Range Fuels is among six companies that will receive part of as much as $385 million in grants for biofuels projects over four years, the U.S. Department of Energy said Wednesday.

Range Fuels CEO Mitch Mandich, a former senior vice president of worldwide sales and support at Apple Computer, said the money would benefit production at the company's plant in Soperton in Treutlen County, Georgia.

The plant will break ground this year and produce about 40 million gallons of ethanol per year.

It will use 1,200 tons per day of wood chips and forest waste as feedstock and likely come online before 2009.

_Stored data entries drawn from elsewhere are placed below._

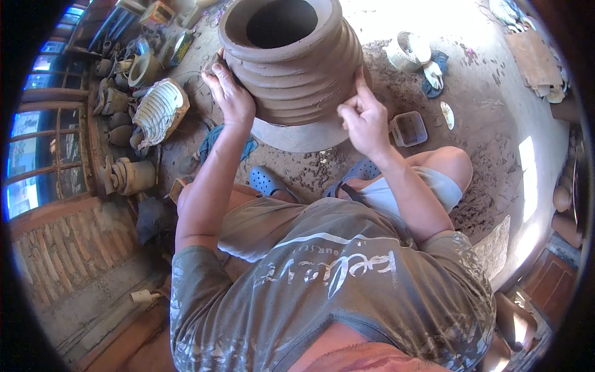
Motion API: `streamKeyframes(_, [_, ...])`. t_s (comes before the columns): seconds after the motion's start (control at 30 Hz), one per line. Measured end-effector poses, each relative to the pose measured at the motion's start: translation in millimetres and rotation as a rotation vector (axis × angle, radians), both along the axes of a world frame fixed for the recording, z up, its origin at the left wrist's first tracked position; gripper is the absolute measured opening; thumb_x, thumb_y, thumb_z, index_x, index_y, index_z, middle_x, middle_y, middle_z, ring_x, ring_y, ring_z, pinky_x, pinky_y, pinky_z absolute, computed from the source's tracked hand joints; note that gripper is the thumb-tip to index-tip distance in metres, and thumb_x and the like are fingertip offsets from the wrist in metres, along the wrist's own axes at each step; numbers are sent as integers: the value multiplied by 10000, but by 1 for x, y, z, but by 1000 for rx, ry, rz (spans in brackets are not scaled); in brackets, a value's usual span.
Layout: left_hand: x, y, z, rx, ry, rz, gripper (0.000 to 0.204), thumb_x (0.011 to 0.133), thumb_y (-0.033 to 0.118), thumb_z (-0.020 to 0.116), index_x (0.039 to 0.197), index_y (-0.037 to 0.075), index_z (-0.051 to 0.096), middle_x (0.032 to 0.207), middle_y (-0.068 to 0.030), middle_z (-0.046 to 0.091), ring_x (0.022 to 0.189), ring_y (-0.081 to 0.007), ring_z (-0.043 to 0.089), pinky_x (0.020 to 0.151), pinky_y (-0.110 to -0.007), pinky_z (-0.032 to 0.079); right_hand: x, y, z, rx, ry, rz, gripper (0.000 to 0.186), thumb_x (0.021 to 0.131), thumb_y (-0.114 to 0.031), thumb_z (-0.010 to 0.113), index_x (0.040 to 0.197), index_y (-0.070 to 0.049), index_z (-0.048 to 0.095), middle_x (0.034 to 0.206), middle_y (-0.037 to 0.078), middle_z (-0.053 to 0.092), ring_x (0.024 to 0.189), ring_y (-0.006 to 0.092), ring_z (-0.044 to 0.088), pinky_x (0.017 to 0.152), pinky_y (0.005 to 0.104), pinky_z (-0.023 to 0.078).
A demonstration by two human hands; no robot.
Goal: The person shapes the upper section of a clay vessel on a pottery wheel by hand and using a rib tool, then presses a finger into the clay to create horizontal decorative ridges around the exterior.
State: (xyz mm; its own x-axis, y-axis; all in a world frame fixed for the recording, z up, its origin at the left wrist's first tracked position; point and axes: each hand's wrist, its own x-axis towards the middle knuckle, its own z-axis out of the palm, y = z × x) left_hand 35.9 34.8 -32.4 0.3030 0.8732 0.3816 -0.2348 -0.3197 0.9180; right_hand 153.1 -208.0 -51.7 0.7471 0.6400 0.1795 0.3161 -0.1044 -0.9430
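A large grey-brown clay pot (294, 87) with ridged walls and a wide round mouth stands on a pale round wheel or board (297, 137) in front of me. Against the pot's left wall rests my left hand (232, 96), open, its fingers reaching up along the side and partly hidden at the tips. On the other side, my right hand (367, 121) touches the wall with its index finger stretched upward. The thumb stands apart from that finger, and the remaining fingers curl inward. I see no tool in either hand.
Right of the pot are a clear plastic tub (409, 129), a clay-smeared bucket (408, 51) and a dark cloth (437, 71). A ribbed pale piece (161, 111) and several pots line the left. A blue cloth (232, 144) lies near my clogs. Clay scraps litter the floor.
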Motion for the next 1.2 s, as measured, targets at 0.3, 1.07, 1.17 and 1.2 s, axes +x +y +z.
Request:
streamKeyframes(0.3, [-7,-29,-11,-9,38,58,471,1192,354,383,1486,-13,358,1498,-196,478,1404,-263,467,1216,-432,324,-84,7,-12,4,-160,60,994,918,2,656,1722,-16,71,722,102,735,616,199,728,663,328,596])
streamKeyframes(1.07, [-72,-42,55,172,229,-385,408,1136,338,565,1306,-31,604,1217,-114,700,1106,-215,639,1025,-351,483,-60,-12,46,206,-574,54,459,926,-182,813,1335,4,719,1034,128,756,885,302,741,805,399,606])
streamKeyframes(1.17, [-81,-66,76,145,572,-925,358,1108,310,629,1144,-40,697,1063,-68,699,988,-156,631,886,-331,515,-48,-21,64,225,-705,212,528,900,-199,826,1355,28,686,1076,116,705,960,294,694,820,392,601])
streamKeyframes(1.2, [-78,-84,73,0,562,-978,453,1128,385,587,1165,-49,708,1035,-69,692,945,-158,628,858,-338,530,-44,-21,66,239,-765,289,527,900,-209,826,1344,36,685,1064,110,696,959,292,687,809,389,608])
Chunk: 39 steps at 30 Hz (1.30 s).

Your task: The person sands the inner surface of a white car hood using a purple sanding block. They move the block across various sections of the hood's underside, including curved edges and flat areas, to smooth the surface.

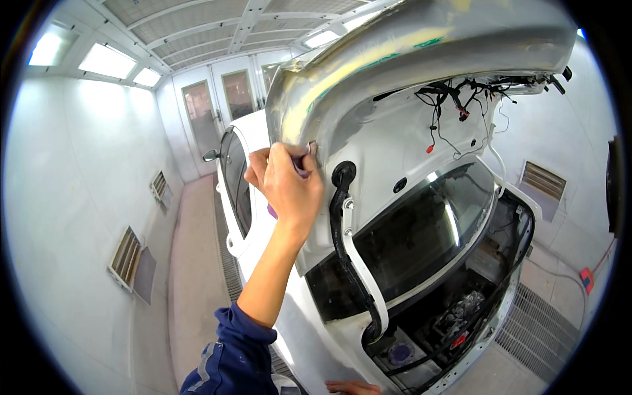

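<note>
Purple sheet (301,166), likely abrasive, in left hand (289,187), at raised trunk lid's (395,62) left edge.
Fingers curled snugly around it; light, even strokes following edge curve probably best. Right hand (353,387) by white car body (304,336), mostly cropped, grip can't tell.

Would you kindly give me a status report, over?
Left hand pinches purplish pad against raised lid. Right hand low, at white bodywork. Dangling wires off right, clear of hands.

No text, label, brand, number or sign can be read on anything in view.
</note>
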Tool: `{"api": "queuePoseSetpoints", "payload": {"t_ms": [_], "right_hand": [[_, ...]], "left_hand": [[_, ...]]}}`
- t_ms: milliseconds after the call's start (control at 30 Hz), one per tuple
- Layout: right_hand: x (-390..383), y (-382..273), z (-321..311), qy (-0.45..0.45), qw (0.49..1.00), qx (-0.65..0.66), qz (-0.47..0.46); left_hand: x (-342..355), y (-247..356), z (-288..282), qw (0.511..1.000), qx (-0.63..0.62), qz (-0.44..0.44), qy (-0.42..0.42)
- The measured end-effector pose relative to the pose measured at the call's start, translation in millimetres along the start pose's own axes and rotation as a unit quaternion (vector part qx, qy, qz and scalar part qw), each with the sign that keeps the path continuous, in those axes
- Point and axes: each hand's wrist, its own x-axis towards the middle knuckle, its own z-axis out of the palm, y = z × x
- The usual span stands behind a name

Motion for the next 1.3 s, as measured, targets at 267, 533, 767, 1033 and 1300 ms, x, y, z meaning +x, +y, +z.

"The DOE grant will allow us to scale the plant to produce more gallons of ethanol, and more quickly, than otherwise," said Mandich.

"We will first start with 10 million gallons a year and keep adding modules to it to end up becoming considerably bigger than 40 million gallons a year," he said.

President Bush wants the United States to be using at least 35 billion gallons of renewable fuels by 2017.

Production of corn-based ethanol is expected to top out at around 15 billion gallons, leaving cellulosic ethanol produced from corn stalks, wood chips and wild grasses, and other renewable fuels to make up the difference.

Range Fuels was formed in July with private equity. Former Sun Microsystems co-founder Vinod Khosla's Khosla Ventures put a significant amount into the company.

The project in Georgia includes other partners such as Merrick and Co., PRAJ Industries, Georgia Forestry Commission, Yeomans Wood and Timber, Truetlen County Development Authority, BioConversion Technology and Douglas County-based CH2M Hill.